Elle est composée de neuf membres :
- deux députés et deux sénateurs (désignés, respectivement, pour la durée
de la législature par l’Assemblée nationale et pour la durée de leur mandat par
le Sénat) ;
- deux membres du Conseil d’Etat, nommés par le vice-président du Conseil
d’Etat ;
- deux magistrats hors hiérarchie de la Cour de Cassation, nommés
conjointement par le premier président et par le procureur général de la Cour
de Cassation ;
- une personnalité qualifiée pour sa connaissance en matière de
communications électroniques, nommée sur proposition du président de l’Autorité
de régulation des communications électroniques et des postes.
Le président de la commission est nommé par décret du Président de la
République parmi les membres du Conseil d’Etat ou de la Cour de Cassation.
Le mandat des membres, à l’exception des parlementaires, est de six ans.

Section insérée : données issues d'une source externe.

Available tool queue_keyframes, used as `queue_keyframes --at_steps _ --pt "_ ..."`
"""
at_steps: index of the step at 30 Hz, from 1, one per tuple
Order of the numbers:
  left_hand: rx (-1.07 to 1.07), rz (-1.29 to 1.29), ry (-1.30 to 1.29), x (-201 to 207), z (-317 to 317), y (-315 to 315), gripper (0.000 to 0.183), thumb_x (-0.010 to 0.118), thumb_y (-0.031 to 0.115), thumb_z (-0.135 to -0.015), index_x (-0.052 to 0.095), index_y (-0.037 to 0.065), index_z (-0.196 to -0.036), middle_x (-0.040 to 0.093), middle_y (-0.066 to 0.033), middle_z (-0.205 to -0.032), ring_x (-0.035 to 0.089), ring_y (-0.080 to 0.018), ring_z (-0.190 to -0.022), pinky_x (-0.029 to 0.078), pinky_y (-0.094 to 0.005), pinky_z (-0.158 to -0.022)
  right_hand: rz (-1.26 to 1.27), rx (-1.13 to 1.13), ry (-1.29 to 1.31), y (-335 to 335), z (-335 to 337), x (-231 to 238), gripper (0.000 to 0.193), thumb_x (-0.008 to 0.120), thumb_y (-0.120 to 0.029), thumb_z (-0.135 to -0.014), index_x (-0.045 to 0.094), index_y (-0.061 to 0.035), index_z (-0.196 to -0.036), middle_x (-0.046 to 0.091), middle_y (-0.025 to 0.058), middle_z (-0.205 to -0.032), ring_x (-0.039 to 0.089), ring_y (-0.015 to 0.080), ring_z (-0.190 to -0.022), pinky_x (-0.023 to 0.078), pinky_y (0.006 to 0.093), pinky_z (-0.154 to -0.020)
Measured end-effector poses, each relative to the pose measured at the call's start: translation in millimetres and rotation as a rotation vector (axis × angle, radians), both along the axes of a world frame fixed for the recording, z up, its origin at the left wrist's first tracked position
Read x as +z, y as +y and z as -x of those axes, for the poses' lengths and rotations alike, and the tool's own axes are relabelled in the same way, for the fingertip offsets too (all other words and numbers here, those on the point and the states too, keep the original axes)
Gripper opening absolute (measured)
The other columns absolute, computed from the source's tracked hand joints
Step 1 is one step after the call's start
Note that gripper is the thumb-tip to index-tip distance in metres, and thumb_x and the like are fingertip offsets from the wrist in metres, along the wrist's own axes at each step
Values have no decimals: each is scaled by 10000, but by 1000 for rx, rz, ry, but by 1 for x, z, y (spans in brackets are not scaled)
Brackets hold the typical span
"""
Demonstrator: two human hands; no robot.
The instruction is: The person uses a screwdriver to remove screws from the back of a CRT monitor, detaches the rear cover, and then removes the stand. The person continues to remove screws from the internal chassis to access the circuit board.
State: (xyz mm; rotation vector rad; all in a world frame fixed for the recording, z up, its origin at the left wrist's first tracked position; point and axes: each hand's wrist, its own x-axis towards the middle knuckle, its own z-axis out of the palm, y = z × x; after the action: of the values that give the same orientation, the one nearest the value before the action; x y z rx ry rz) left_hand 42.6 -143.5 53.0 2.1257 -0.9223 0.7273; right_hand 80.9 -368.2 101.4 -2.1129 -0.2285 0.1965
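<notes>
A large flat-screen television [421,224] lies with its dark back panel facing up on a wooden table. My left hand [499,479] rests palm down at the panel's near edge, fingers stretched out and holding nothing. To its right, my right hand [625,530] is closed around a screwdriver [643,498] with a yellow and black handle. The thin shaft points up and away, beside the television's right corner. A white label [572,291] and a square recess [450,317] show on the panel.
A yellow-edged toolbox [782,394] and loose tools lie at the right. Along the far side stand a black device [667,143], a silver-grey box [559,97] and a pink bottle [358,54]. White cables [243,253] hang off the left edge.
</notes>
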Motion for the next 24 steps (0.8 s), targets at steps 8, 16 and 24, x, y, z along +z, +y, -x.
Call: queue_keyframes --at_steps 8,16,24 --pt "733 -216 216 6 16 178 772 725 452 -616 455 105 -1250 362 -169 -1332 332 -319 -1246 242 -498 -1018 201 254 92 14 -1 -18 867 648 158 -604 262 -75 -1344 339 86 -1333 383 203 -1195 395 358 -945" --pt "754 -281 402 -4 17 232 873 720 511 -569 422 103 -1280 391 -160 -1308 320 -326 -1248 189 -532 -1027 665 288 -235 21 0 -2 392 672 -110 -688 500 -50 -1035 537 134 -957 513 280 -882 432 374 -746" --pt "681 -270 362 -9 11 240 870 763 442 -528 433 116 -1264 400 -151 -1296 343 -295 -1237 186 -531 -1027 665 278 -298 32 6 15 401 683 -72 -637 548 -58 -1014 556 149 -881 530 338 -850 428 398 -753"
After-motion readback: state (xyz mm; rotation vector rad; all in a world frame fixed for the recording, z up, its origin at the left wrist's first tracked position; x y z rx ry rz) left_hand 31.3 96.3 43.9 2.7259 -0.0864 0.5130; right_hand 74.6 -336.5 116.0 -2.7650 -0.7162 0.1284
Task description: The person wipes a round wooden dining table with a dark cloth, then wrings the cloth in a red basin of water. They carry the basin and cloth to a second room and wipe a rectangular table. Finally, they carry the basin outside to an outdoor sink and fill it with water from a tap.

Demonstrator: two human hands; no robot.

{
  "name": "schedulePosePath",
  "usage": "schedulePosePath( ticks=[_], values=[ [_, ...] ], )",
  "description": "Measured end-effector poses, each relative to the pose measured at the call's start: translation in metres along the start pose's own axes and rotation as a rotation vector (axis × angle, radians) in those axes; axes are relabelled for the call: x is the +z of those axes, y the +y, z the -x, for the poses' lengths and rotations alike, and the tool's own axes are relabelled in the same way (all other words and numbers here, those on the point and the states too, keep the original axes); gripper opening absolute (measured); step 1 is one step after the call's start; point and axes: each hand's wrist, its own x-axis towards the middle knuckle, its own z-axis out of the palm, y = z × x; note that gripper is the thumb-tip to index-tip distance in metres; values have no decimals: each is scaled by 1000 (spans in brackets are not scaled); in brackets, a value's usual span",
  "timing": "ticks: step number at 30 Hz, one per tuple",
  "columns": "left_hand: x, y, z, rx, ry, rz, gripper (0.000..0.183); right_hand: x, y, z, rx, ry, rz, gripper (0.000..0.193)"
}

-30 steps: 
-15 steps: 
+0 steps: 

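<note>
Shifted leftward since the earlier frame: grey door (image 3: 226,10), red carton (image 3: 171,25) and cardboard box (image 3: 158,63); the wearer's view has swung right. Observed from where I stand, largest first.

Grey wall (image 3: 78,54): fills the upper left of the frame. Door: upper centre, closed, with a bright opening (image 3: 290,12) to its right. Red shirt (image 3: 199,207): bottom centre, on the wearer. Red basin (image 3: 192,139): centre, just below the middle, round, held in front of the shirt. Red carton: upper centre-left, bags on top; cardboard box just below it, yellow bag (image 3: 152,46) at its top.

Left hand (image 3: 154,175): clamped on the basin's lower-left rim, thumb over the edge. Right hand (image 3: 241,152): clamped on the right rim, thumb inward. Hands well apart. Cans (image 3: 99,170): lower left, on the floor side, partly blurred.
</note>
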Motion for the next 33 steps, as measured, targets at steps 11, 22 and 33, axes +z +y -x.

Il n’est pas renouvelable.
Décision du Conseil Constitutionnel
Saisi de trois recours
dont un recours du Président de la République, le Conseil Constitutionnel a jugé la loi conforme à la Constitution en
date du 23 juillet 2015 à l’exception de trois dispositions : la
surveillance internationale, l’urgence opérationnelle et les lois de finances.
L’article sur la
surveillance internationale visait à permettre au Premier Ministre d’autoriser
les services à recourir à une surveillance internationale, sans l’avis
préalable de la CNCTR. Celle-ci n’intervenait qu’a posteriori et donc après
d’éventuels dommages sur la vie privée des surveillés. En effet, selon le Conseil :
« le législateur n'a pas déterminé les règles concernant les garanties
fondamentales accordées au citoyen pour l'exercice des libertés
publiques ».
L’article sur
l’urgence opérationnelle avait pour but de permettre aux services de recueillir
des renseignements, en évinçant à la fois l’avis de la CNCTR et l’autorisation
du Premier Ministre. Selon le Conseil constitutionnel, cet article porte une
atteinte manifestement disproportionnée au droit au respect de la vie privée et
au secret des correspondances.
Il a par ailleurs
censuré une troisième disposition relative au financement de la CNCTR qui
relève de la loi de finances, loi qui détermine, pour un exercice (une année
civile), la nature, le montant et l’affectation des ressources et des charges
de l’Etat, ainsi que l’équilibre budgétaire et financier qui en résulte.
Entrée en vigueur
Francis Delon ayant été
officiellement désigné le 2 octobre 2015 au Journal Officiel comme le premier
président de la nouvelle Commission nationale de contrôle des techniques de
renseignement (CNTCR), la loi est entrée en vigueur le 3 octobre 2015. C’est
depuis cette date que les services de renseignement français peuvent en toute
légalité demander au Premier ministre l’autorisation de mettre en œuvre des
dispositifs de géolocalisation, des IMSI catchers, des micros, des caméras, des
spywares, des collectes de données sur les réseaux téléphoniques, et autres
boîtes noires riches en algorithmes de détection de terroristes potentiels.
Conclusion
A peine entrée en
vigueur, de nombreux recours contre la
loi sur le renseignement ont déjà été portés devant la CEDH. L’association de
la presse judiciaire, le barreau de Paris et le Conseil national des barreaux
ont déposé plusieurs recours devant la CEDH le 3 octobre dernier. Avocats
et journalistes dénoncent les atteintes aux libertés contenues dans la loi et
en particulier la mise en danger du secret attaché à chacune de leur
profession. La cour examinera la recevabilité de la requête dans les six à
douze mois, une éventuelle décision n’est pas attendue avant trois ans.